I would like to thank the Universe for conspiring against me with regards to Crock Pot Beef Pot Pie. It kept me from finding boxed pie crust in ANY OF THE FOUR STORES I went to looking for it.
I cursed you pretty hard at the time, Universe. I could not fathom why you would be so cruel. Store after store, I walked in full of assurance that there must be a box of pie crust in the refrigerator or freezer case . And store after store, I walked out empty handed. In my mind, I finally gave you a big WTF middle finger and decided that crust or no, I would look no further.
And yes, in the time that I spent trudging from Giant to Safeway to The Fresh Market to Superfresh, I could have made my own damn crust. Or I could have watched the entire first season of Ink Master. Either one would have been slightly less painful than hauling myself around the Beltway in search of that which the Universe had taken out of my reach.
Normally, when thwarted from procuring an ingredient so essential to a recipe, I get all cranky about not being able to color within the lines of the recipe and move along to something else. But this time, I got a little rebellious. Well, maybe rebellious is a bit strong. It’s not as though I ran away, abandoning my responsibilities and common sense…I just left the crust off of my pot pie.
That’s me…living on the edge y’all.
Crock Pot Beef Pot Pie Filling (AKA Stew)
Adapted from Slow Cooker Revolution
BAH Note: If you’d like to serve this as pot pie, divide the filling between two 9 inch pie plates, cover each with one boxed pie crust (trimming and crimping the edges and cutting four vent holes into each) and bake at 425 degrees for 25 minutes. ATK says the filling can be refrigerated for 2 days, or frozen for a month, before assembling the pot pie. You will want to reheat the filling on the stove and add additional broth to get your desired consistency.
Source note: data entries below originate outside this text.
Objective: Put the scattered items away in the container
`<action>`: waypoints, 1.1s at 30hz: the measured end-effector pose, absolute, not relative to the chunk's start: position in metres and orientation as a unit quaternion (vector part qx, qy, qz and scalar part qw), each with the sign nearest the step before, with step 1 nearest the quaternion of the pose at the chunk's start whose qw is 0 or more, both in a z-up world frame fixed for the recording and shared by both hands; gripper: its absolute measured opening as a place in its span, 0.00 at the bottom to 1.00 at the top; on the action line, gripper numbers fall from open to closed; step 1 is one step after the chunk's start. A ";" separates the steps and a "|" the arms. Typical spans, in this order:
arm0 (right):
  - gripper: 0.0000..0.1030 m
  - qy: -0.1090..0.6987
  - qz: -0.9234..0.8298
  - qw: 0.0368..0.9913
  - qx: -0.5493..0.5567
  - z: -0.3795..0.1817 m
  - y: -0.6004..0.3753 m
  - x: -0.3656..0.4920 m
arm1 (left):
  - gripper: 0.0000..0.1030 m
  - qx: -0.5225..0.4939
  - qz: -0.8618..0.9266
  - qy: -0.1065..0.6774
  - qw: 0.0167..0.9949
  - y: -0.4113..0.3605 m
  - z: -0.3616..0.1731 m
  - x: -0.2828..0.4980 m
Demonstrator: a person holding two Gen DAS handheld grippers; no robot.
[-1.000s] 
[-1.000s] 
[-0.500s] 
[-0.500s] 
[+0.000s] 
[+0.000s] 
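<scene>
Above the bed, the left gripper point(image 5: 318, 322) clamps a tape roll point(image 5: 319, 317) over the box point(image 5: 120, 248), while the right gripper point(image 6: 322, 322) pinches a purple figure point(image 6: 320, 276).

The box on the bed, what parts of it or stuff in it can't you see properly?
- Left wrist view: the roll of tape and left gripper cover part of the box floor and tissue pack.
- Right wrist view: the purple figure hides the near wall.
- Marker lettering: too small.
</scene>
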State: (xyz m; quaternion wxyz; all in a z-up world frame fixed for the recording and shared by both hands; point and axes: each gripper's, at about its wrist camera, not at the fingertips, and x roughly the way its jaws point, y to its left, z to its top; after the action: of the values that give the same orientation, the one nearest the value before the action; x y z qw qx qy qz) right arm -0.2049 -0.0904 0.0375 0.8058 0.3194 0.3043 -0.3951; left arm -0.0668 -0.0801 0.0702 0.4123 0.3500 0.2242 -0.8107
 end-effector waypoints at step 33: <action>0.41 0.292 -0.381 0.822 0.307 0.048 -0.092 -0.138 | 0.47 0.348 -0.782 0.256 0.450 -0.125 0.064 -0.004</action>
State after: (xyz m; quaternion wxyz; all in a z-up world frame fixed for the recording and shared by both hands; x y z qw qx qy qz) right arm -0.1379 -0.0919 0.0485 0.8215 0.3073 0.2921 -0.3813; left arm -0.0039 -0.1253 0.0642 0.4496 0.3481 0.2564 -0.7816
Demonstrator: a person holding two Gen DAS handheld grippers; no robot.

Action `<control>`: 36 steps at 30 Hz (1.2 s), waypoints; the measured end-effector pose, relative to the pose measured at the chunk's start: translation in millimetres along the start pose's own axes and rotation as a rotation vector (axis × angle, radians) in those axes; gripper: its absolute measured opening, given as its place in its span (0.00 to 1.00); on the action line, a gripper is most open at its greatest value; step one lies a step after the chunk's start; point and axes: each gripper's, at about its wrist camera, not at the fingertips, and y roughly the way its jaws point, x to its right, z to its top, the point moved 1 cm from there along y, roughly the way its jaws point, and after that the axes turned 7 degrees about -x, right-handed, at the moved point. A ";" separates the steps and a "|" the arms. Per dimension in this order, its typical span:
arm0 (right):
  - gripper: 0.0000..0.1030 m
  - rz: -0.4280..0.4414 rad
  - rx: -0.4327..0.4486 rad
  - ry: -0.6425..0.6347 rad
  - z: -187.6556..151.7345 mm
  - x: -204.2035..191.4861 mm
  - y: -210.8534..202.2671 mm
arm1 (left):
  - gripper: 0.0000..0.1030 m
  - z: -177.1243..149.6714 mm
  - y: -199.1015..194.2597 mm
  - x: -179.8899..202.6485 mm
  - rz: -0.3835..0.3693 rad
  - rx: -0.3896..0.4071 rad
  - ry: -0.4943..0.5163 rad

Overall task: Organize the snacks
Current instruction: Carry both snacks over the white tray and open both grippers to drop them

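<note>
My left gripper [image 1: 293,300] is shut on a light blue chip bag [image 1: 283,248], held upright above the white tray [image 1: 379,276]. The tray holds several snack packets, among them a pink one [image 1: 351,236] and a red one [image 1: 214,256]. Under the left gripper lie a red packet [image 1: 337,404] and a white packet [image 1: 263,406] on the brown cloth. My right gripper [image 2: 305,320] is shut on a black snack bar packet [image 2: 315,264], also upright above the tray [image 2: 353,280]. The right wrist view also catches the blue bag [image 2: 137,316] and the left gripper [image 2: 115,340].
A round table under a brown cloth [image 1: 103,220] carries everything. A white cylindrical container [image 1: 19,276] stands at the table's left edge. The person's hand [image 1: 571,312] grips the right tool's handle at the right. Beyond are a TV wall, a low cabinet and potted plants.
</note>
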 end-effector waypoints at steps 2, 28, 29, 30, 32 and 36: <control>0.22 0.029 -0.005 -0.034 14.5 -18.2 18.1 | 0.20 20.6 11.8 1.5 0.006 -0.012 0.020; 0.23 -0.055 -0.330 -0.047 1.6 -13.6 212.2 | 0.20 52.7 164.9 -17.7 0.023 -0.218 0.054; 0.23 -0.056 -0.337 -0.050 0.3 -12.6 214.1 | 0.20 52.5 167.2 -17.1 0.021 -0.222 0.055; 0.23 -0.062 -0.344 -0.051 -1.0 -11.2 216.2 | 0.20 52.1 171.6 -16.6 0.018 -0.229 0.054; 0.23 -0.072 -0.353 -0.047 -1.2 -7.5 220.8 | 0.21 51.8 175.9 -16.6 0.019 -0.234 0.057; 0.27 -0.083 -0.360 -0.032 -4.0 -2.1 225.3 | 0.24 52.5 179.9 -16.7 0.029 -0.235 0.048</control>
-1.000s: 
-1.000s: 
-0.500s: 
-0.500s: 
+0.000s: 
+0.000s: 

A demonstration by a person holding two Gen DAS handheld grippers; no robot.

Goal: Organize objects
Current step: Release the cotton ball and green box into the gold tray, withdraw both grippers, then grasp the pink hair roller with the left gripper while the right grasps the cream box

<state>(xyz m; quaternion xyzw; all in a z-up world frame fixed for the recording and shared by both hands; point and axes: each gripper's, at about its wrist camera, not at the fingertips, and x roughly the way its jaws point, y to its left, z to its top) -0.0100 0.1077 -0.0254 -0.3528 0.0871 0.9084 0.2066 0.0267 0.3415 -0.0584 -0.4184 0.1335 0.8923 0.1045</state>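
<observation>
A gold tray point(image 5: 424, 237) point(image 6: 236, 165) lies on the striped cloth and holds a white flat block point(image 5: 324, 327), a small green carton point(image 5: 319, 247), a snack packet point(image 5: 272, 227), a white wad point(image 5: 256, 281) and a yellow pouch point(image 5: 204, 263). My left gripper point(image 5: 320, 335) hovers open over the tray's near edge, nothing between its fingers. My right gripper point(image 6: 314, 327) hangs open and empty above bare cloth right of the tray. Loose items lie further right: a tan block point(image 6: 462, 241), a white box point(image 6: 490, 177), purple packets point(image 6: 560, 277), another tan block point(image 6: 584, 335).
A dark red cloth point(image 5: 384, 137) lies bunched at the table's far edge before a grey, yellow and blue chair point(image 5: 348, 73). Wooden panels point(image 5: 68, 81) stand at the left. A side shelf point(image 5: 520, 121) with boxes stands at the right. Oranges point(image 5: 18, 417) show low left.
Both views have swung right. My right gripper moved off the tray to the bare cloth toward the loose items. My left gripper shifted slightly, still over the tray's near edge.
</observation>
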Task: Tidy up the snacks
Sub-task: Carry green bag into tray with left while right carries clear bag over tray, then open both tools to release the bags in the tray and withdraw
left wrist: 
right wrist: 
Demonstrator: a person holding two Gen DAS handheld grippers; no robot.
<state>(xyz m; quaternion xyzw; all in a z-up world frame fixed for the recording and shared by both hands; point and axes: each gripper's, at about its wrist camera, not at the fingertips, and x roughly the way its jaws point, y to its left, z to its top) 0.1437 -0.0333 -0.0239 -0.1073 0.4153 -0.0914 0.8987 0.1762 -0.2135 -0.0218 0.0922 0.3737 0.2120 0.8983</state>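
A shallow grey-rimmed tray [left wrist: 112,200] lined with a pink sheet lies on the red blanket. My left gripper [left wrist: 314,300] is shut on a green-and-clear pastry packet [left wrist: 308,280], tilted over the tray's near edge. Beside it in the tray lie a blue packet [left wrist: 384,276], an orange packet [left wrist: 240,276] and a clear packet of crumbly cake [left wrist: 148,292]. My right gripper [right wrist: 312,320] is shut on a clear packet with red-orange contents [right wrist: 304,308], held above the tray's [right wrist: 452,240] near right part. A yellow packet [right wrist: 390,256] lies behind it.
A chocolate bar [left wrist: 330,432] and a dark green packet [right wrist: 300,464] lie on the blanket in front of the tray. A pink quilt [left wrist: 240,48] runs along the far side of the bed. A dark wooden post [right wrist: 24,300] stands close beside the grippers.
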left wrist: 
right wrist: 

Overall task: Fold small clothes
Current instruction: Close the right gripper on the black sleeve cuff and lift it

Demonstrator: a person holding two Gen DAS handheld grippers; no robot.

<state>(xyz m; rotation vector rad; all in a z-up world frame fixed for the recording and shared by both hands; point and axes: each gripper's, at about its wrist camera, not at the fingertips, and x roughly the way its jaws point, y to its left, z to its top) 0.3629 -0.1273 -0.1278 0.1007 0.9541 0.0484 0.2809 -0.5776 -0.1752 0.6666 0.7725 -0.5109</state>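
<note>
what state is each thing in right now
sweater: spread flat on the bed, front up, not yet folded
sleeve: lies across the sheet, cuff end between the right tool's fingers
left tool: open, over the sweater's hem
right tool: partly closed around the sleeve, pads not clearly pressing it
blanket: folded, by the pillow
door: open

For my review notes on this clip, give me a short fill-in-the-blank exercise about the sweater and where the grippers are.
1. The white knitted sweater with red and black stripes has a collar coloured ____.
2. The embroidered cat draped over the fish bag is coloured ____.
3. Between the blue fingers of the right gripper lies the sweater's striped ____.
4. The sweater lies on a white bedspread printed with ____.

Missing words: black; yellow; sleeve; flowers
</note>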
- 2 tablespoons vegetable oil
- 1 large onion, diced
- 10 ounces mushrooms, halved or quartered
- 2 carrots, peeled and cut into 1/2 inch slices
- 3 tablespoons tomato paste
- 1/4 cup all purpose flour
- 1 can chicken broth
- 1/4 cup red wine
- 1 tablespoon soy sauce
- 2 pounds boneless beef chuck roast, cut into 3/4 inch pieces
- 1 cup frozen peas
Heat the oil in a large frying pan over medium high heat. Add the onions, mushrooms, carrots, tomato paste and cook until for 8 to 10 minutes the vegetables soften and begin to brown. Sprinkle the flour onto the vegetable mixture and cook for 1 minute before whisking in the broth and wine. Scrape any bits off the bottom of the pan and transfer the vegetable mixture to the crock pot.
While the vegetables cook, season the beef with salt and pepper.
Once the vegetables have been transferred to the crock pot, add the soy sauce and beef. Cook for 5 to 7 hours on high or 9 to 11 hours on low until the beef is tender. Allow the filling to settle for a few minutes and then skim any fat from the top. Add the peas, cover, and let them warm through before serving.